22 janvier 2015 – L’affaire Alstom ou l’illustration de l’échec complet de la France dans la lutte contre la corruption transnationale

Paris, le 22 janvier 2015

Le 22 décembre 2014, l’échec de la France dans la lutte contre la corruption transnationale a été illustré par l’accord d’ALSTOM de verser à l’administration américaine 772 millions de dollars d’amende, un record, pour des pratiques de corruption reconnues par l’entreprise sur une période de 10 ans dans le monde entier.

Cet évènement, qui n’a pas été très médiatisé dans notre pays, illustre une double faillite : d’une part, l’absence d’une réelle volonté politique de poursuivre les délits de corruption des groupes français dès lors qu’on risquerait par là d’affaiblir nos « champions » à l’exportation. D’autre part, l’inadaptation radicale de la justice française au traitement des affaires pénales qui relèvent du commerce international.

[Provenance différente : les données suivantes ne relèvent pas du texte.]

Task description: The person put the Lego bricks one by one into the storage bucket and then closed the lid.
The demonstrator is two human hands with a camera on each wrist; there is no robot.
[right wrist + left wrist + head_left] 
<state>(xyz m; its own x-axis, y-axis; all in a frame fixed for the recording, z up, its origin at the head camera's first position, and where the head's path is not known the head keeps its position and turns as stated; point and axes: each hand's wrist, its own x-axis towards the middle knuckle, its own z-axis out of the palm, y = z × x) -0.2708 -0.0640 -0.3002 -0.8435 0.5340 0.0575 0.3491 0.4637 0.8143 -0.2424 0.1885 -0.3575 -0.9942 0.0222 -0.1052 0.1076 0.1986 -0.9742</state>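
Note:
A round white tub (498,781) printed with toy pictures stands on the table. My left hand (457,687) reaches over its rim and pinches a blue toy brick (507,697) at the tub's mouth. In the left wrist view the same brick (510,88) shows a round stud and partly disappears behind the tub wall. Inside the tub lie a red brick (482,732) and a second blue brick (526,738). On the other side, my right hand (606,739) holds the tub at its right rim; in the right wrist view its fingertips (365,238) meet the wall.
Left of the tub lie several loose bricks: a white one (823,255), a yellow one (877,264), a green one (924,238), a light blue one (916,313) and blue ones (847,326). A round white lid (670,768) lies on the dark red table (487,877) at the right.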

Transparency International France dénonce depuis des années l’absence de condamnations des entreprises par les tribunaux français pour corruption dans le commerce international alors que les autres grands pays exportateurs, Angleterre et Allemagne, pour ne pas parler des Etats-Unis, présentent un bilan en constante progression.

Ce sont les solutions transactionnelles, incluant ou non, partiellement ou totalement une reconnaissance de culpabilité, aux Etats-Unis d’abord, mais plus récemment dans les pays qui sont nos plus proches voisins, qui ont permis de surmonter l’obstacle de la difficulté des preuves, de la lenteur et de la cherté des investigations en matière de corruption. La résistance des milieux judiciaires dans notre pays à toute avancée dans cette direction tient plus, à notre sens, à des lacunes dans la formation des magistrats et à des représentations culturelles inadaptées qu’à des obstacles juridiques insurmontables.

Il reste que la bénignité des rares condamnations prononcées par les tribunaux français en matière de corruption internationale ne présente aucun caractère dissuasif : pourquoi une entreprise consentirait-elle à une solution transactionnelle qui accélère la solution si une procédure classique aboutira des années plus tard à une condamnation symbolique ?

Transparency International France émet le vœu que l’affaire ALSTOM provoque en France le choc salutaire  indispensable au renforcement des dispositifs de prévention dans les entreprises et de l’appareil répressif en matière de corruption. Nous présenterons dans les prochaines semaines nos propositions en la matière.

Transparency International France invite enfin le conseil d’administration d’ALSTOM à tirer toutes les conséquences au plan du management de l’entreprise des graves dérives mises à jour.